Goal of the exercise:
Go through the data below and copy each line that includes "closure".

Record extracts:

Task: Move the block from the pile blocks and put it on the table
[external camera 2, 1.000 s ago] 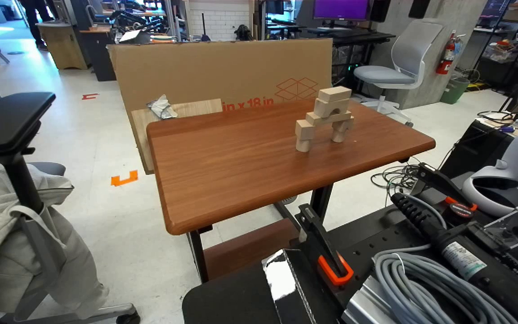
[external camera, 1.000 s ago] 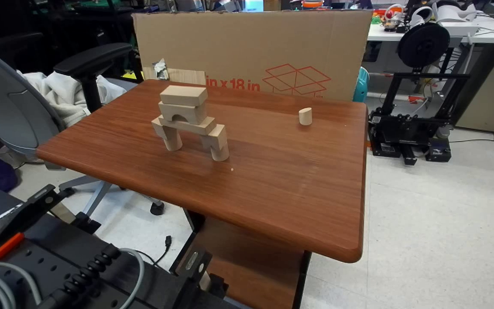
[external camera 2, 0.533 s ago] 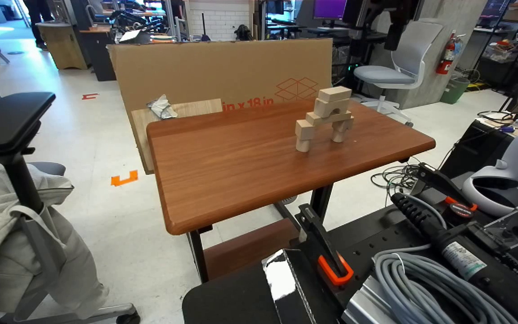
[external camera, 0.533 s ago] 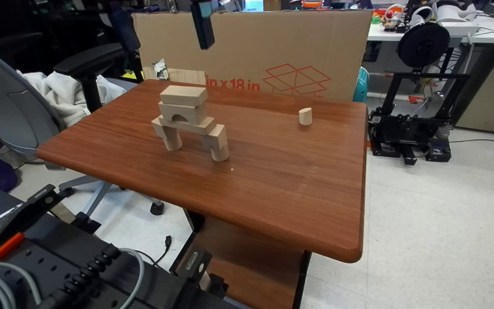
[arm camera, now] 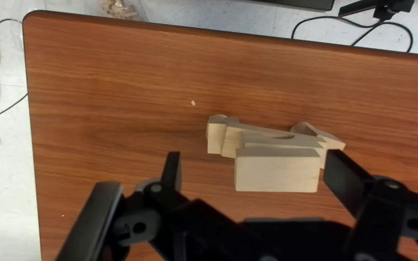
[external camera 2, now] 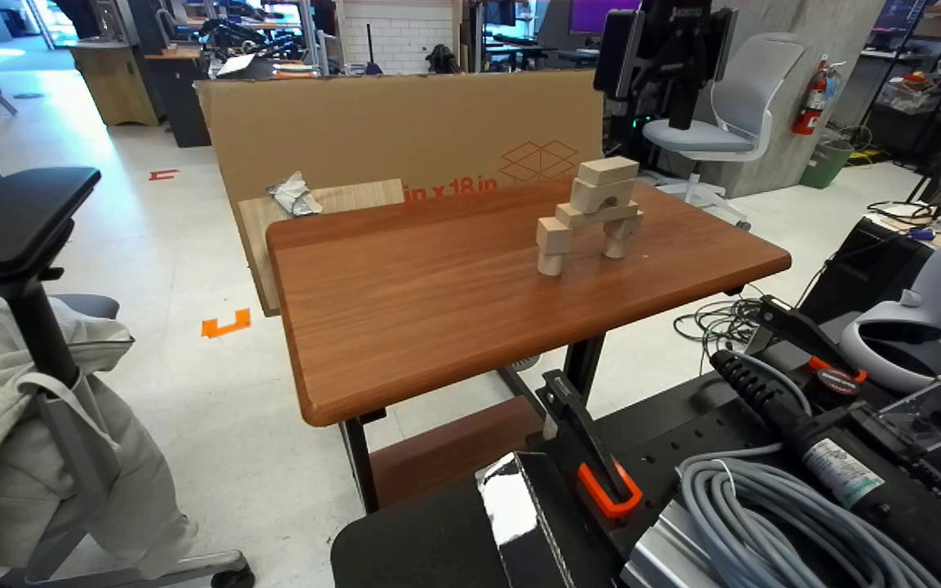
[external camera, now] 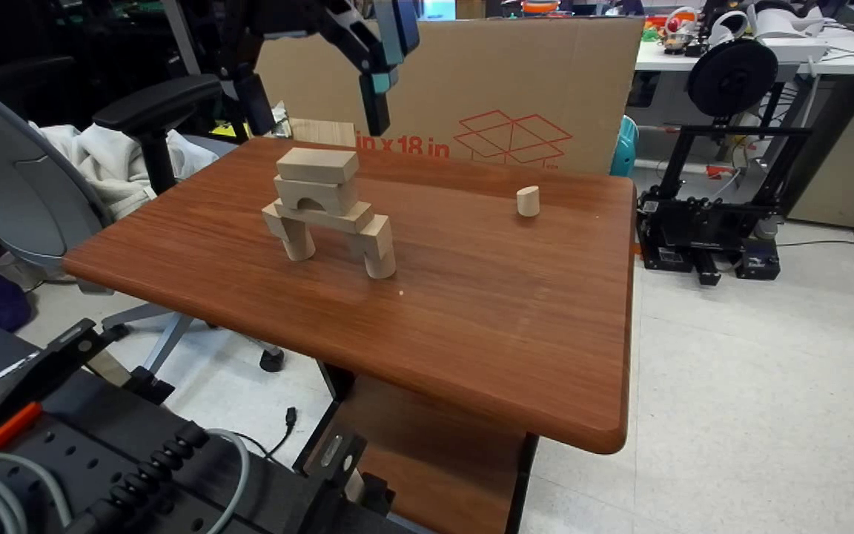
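"What had just changed?"

"The black gripper [external camera: 321, 128] had come down near the pile of pale wooden blocks [external camera: 332, 218], hanging higher than its top; in both exterior views more of it showed than a moment earlier. The pile stood just as it had."

"Did it hold anything?"

"No. Its two fingers [arm camera: 172, 170] were spread wide, apparently wider than the block [arm camera: 277, 174] was long, with nothing gripped between them."

"And where was that block?"

"Flat and oblong, it lay on top of the pile, resting on an arched piece [external camera: 336, 197], untouched. The reddish-brown table [external camera: 486, 297] beneath also bore a stubby wooden piece [external camera: 528, 202], well apart from the pile."

"What did that mean for the task?"

"The approach seemed under way, the lift not yet begun. In the wrist view the block appeared closer to the finger at the picture's right, so some sideways centring was probably needed before gripping; a bump looked likely to topple the pile"
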Tool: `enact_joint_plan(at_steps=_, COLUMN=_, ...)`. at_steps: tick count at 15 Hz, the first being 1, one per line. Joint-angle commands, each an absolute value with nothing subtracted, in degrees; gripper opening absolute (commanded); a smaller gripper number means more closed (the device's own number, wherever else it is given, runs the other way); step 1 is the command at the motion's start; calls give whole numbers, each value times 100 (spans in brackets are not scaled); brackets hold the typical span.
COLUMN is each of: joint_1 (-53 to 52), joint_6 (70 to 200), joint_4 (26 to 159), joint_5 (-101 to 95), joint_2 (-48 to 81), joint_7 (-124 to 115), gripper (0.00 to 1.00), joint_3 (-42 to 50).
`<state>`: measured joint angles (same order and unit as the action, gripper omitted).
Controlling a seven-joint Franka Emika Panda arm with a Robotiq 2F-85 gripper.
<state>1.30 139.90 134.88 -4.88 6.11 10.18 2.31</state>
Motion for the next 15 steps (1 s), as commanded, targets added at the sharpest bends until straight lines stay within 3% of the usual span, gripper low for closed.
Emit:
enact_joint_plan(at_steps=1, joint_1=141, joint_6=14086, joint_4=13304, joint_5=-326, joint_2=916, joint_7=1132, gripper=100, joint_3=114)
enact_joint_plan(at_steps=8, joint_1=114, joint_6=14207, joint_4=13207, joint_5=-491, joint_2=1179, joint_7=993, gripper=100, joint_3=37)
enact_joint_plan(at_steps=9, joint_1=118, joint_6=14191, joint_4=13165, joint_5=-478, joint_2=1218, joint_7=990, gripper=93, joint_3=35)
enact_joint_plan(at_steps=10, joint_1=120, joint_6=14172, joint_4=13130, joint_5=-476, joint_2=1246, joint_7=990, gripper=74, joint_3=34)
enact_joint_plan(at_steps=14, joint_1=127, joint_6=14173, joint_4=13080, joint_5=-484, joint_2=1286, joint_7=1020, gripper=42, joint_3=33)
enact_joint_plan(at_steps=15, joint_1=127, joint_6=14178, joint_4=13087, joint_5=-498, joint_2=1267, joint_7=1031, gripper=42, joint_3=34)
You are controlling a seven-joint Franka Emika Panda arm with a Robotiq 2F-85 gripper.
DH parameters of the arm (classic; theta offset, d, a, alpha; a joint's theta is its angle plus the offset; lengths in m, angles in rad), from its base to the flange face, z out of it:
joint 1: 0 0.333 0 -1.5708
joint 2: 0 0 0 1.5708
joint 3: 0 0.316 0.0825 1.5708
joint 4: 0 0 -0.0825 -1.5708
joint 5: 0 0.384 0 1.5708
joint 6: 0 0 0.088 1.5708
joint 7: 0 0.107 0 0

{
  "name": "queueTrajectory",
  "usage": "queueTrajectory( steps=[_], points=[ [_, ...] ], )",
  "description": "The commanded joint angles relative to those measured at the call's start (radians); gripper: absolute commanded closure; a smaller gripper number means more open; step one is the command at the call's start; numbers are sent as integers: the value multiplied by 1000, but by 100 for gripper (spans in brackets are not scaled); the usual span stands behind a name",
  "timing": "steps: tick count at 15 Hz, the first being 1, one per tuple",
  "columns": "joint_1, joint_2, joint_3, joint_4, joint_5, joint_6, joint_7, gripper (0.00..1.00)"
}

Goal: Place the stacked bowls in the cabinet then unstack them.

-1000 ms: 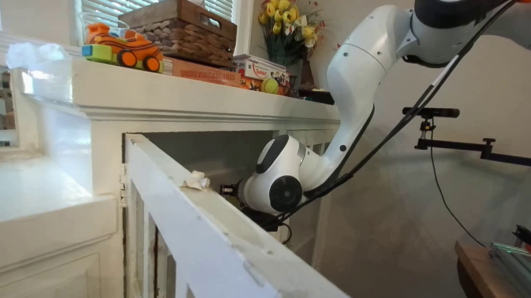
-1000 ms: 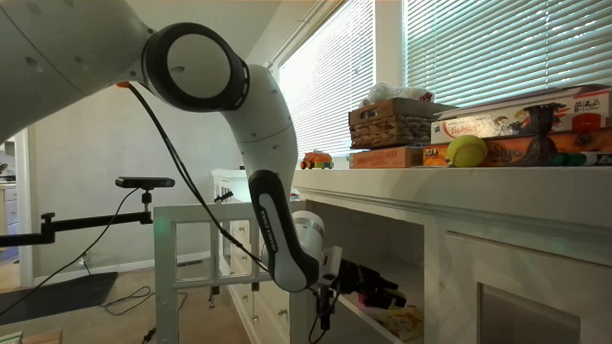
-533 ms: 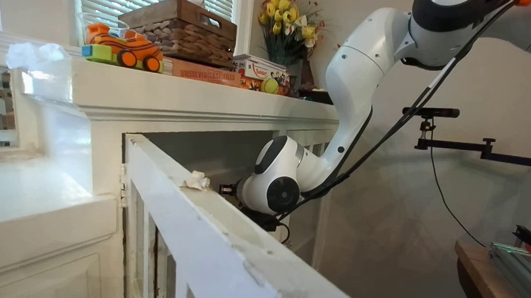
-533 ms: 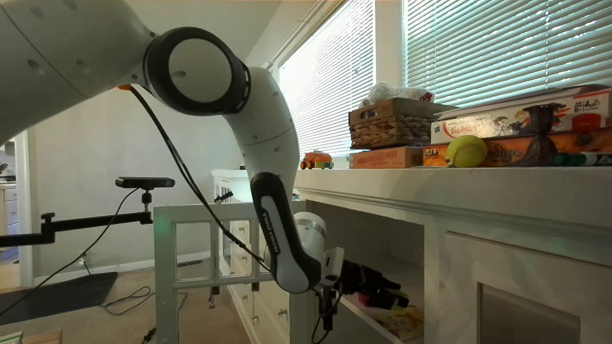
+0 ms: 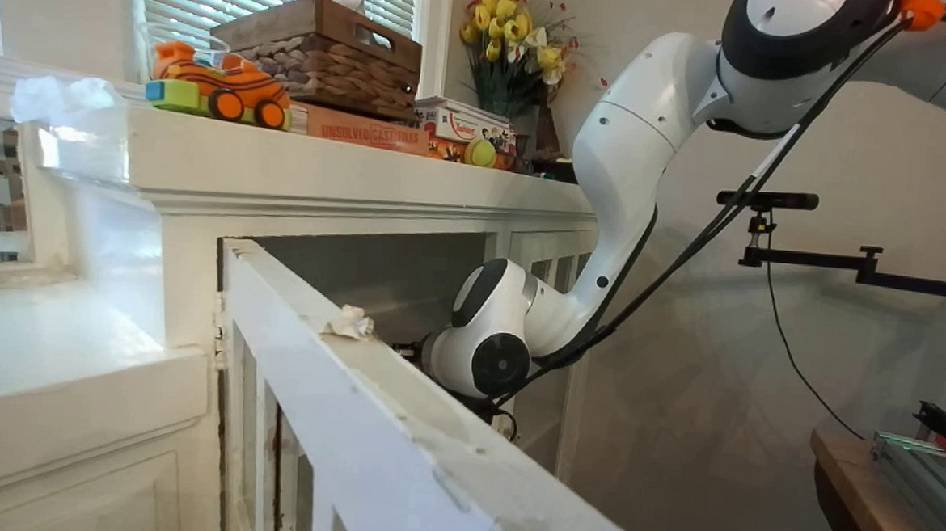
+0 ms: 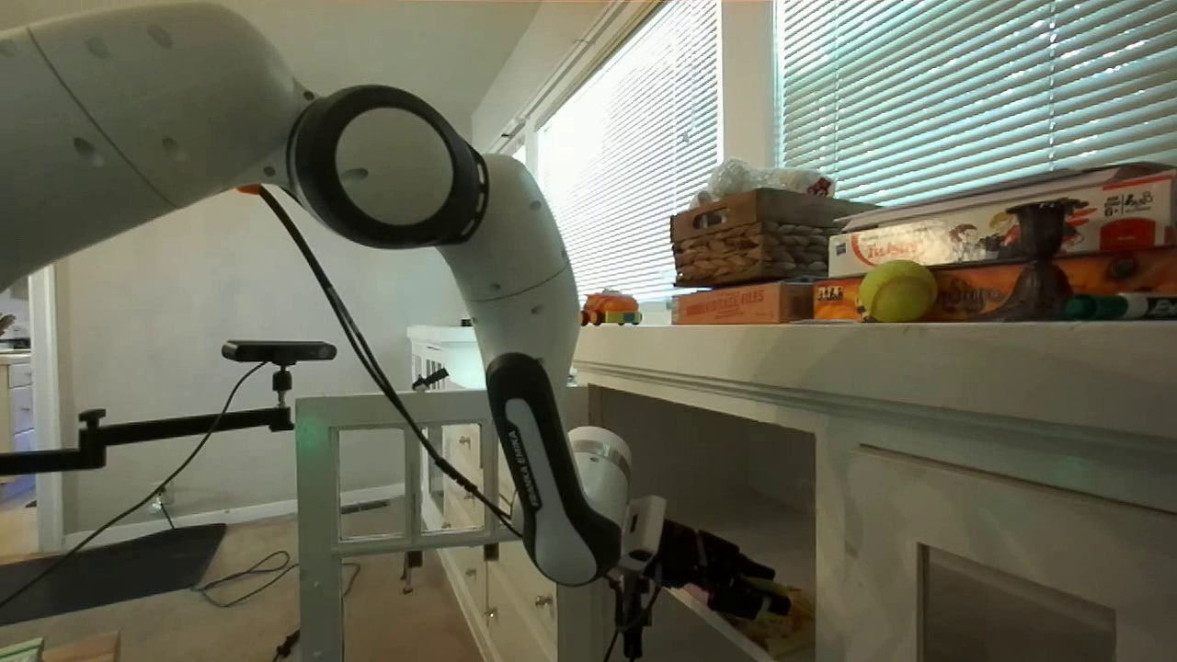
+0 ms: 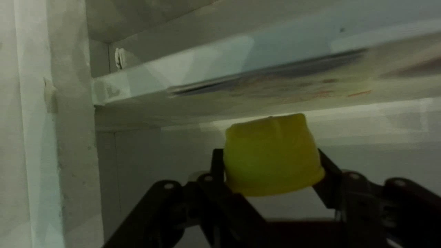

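Note:
The white cabinet (image 5: pixel 364 183) stands with a glass-paned door (image 5: pixel 402 383) swung open; it also shows in an exterior view (image 6: pixel 919 368). My gripper (image 7: pixel 270 153) is shut on a yellow bowl (image 7: pixel 272 158), one finger on each side of it. In the wrist view, which seems upside down, the bowl's wider rim faces the picture's bottom. Whether other bowls are nested inside is hidden. In an exterior view my gripper (image 6: pixel 777 598) reaches into the cabinet opening above the shelf, with a sliver of yellow-green bowl (image 6: pixel 761 586) showing. In the exterior view with the door near, the fingers are hidden.
The shelf's front edge (image 7: pixel 206 58) crosses the wrist view, with the upright frame (image 7: pixel 75 137) beside it. A colourful flat item (image 6: pixel 782 630) lies on the shelf. On the cabinet top stand a basket (image 6: pixel 754 244), boxes, a tennis ball (image 6: pixel 898 291) and a toy car (image 5: pixel 219 86).
The arm has lowered, and the gripper with the yellow bowl has moved down and slightly further into the cabinet opening. The door and the things on the cabinet top have not moved.

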Motion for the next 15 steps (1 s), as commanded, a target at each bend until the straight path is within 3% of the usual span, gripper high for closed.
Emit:
queueTrajectory(
  steps=[1, 2, 9, 10, 11, 13, 15],
  points=[
    [-2, 40, 8, 53, 9, 4, 12, 63],
    [47, 35, -46, 65, 38, 30, 33, 63],
    [93, 58, -93, 125, 75, 64, 22, 63],
    [98, 60, -97, 131, 82, 65, 21, 13],
    [102, 63, -100, 137, 85, 69, 20, 12],
    [108, 68, -106, 148, 90, 73, 21, 2],
    [114, 73, -112, 158, 98, 76, 20, 0]
  ],
)
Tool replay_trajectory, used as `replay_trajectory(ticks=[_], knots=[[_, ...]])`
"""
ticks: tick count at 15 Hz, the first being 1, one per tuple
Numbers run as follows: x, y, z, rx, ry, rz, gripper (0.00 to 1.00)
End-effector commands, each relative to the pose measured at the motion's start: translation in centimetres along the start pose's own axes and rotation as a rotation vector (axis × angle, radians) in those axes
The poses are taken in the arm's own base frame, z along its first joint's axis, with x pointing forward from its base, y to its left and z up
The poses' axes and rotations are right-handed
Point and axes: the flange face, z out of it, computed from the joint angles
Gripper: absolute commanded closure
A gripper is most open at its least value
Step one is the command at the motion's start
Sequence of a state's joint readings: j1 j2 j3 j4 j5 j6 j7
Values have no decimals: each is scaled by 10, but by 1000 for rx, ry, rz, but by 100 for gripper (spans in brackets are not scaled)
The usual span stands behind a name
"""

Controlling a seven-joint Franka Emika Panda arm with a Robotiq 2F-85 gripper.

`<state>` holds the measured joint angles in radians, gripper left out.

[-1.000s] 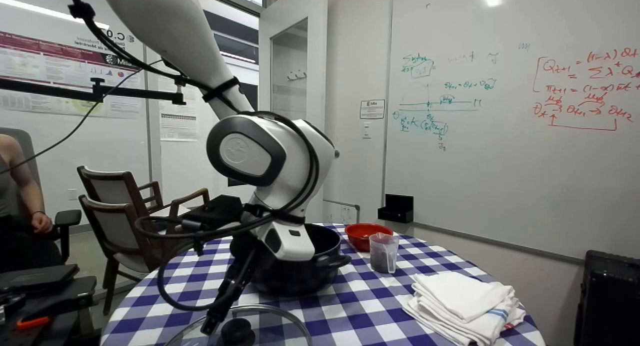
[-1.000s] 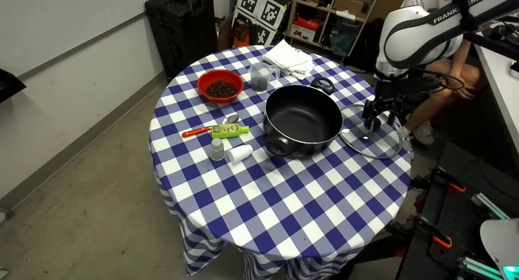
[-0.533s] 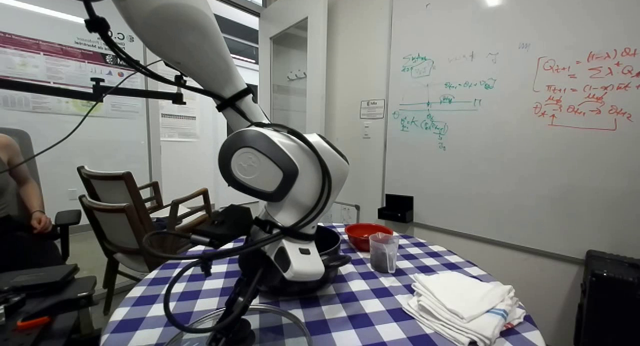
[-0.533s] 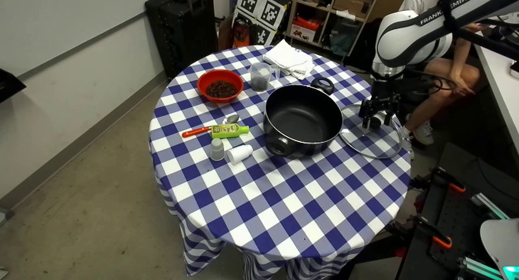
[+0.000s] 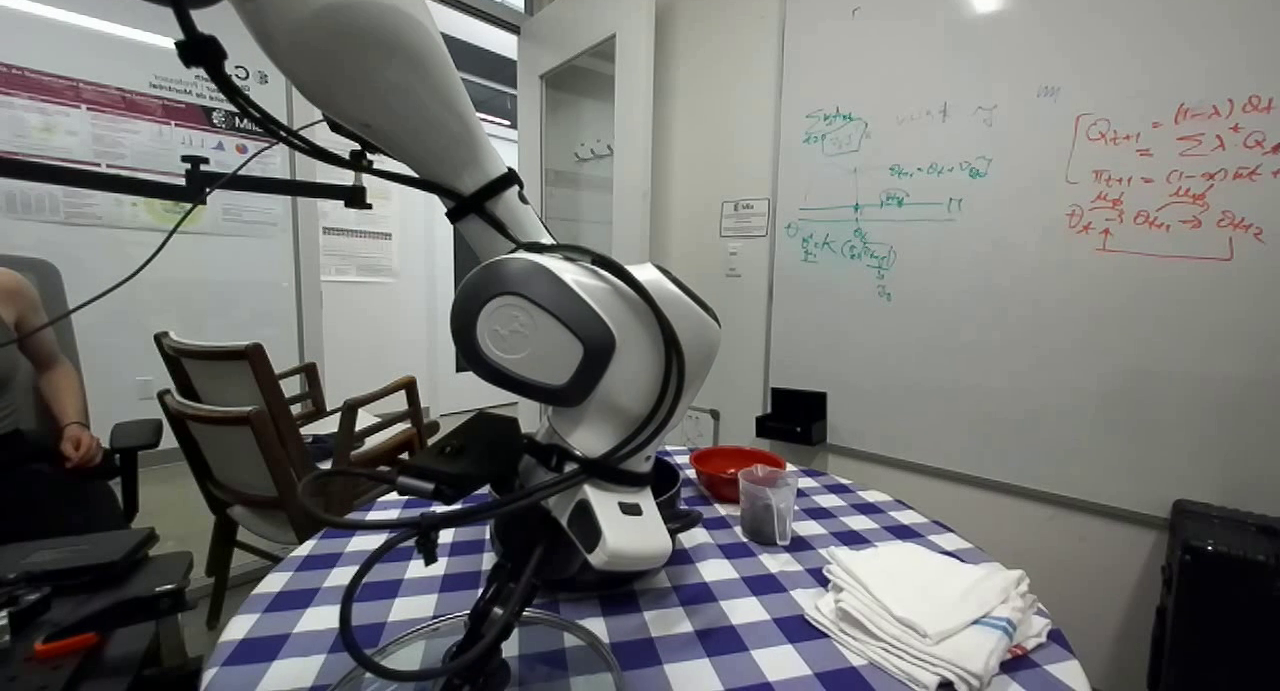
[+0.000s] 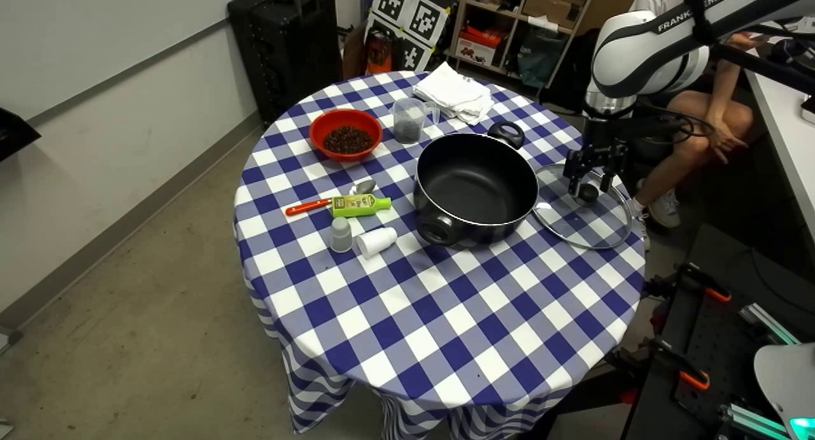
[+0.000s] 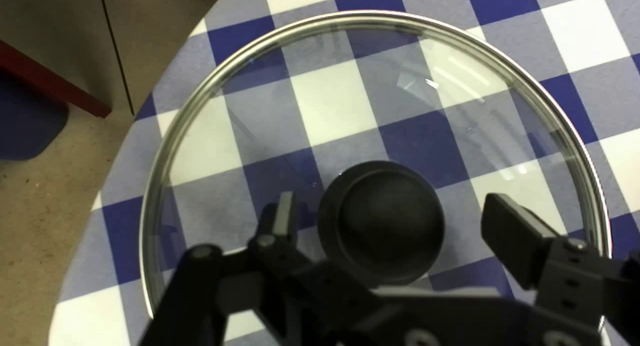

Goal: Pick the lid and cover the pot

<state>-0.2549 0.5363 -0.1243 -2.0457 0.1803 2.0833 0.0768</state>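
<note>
The round glass lid (image 7: 345, 120) with a metal rim and black knob (image 7: 387, 226) lies on the checked tablecloth near the table edge. It shows in both exterior views (image 6: 573, 222) (image 5: 570, 666). My gripper (image 7: 390, 208) is open, with one finger on each side of the knob and a gap on both sides in the wrist view. In an exterior view the gripper (image 6: 591, 185) is low over the lid at the knob. The wide black pot (image 6: 477, 179) stands uncovered beside the lid, with an empty inside. My arm partly hides the pot (image 5: 668, 486) in an exterior view.
A red bowl (image 6: 346, 141) with dark bits, a clear measuring cup (image 6: 409, 123) and folded white towels (image 6: 453, 93) stand beyond the pot. A green bottle (image 6: 360, 205), red-handled spoon (image 6: 309, 207), grey shaker (image 6: 341, 235) and white cup (image 6: 377, 241) lie or stand beside it. A person sits near the arm.
The arm has moved a little lower and slightly towards the pot, bringing the gripper around the knob's position. The gripper stays open. The lid and pot have not moved.
</note>
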Motion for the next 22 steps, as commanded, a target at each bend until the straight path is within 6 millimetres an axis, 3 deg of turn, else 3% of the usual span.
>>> replay_trajectory(ticks=[1,5,9,13,17,19,22], knots=[[7,1,-2,32,-22,6,40],[8,2,-2,35,-28,11,71],[3,3,-12,32,-26,1,75],[-35,28,-74,-21,99,-46,75],[-74,40,-140,-206,242,-123,75],[-100,30,-174,-268,314,-188,75],[-141,-4,-220,-336,415,-298,75]])
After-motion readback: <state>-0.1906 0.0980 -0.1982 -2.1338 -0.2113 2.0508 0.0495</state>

Output below:
  "description": "The commanded joint angles relative to those measured at the call's start (radians); gripper: absolute commanded closure; a smaller gripper number means more open; step one is the command at the call's start; numbers are sent as integers: the value multiplied by 1000, but by 100 for gripper (spans in brackets are not scaled); the usual span stands behind a name",
Gripper: absolute commanded closure

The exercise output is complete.